Updated 8 February 2026

Shenzhen UrbanEV dataset is a high-resolution, city-wide spatio-temporal panel capturing EV charging demand, infrastructure capacity, and grid stress data.
It aggregates 1,194,600 zone-hour observations across 275 zones, providing precise details on energy usage, occupancy, and charging session durations.
The dataset supports advanced forecasting, resilience planning, and physics-informed machine learning approaches for urban EV-grid dynamics.

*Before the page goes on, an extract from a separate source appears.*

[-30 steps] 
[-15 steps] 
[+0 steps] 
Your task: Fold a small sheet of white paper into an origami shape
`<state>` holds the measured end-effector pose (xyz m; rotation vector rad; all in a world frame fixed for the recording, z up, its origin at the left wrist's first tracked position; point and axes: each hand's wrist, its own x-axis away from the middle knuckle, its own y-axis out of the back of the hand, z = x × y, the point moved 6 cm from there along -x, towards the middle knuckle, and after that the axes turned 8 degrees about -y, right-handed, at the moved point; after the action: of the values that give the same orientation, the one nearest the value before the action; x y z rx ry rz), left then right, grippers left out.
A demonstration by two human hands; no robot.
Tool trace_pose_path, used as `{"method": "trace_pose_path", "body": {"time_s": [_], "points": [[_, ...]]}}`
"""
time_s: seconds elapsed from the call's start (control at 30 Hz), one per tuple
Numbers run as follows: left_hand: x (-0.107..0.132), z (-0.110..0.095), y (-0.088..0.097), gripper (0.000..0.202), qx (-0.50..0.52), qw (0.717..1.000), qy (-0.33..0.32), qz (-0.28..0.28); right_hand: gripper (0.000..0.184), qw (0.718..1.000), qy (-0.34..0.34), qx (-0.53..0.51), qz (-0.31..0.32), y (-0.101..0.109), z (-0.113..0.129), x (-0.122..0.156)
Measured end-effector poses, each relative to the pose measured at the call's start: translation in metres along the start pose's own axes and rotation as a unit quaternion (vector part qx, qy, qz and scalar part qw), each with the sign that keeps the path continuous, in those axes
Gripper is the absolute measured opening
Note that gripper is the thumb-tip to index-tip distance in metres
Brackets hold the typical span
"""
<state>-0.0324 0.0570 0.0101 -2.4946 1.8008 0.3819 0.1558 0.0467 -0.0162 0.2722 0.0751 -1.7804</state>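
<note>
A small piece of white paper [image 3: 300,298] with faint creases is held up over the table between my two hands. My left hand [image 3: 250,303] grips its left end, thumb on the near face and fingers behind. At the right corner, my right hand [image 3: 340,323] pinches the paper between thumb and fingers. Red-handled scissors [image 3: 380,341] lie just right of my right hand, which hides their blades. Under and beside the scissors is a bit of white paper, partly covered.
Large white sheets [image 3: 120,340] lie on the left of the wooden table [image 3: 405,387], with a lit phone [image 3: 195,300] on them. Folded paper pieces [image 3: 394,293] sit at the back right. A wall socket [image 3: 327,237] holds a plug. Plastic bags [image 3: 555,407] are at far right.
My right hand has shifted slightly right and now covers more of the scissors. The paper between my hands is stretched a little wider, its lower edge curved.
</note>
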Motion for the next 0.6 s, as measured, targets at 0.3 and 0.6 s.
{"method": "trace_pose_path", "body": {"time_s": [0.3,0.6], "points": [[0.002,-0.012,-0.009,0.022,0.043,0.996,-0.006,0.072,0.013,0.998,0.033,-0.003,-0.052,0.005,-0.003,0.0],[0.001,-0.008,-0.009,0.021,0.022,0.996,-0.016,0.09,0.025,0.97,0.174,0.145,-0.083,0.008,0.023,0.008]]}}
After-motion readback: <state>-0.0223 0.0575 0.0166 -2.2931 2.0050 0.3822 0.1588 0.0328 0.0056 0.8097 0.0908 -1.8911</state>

The Shenzhen UrbanEV dataset is a city-wide, high-resolution spatio-temporal panel curated to support research on electric-vehicle (EV) charging demand, infrastructure performance, and associated grid stress in urban environments. Compiled by Li et al. (2025), it encompasses detailed zone-hour records from September 1, 2022, to February 28, 2023, across the Shenzhen metropolitan area. The dataset is designed to address the need for granular, context-rich data enabling the study of micro-level charging processes as well as city-scale planning and resilience assessment (Wang, 1 Feb 2026).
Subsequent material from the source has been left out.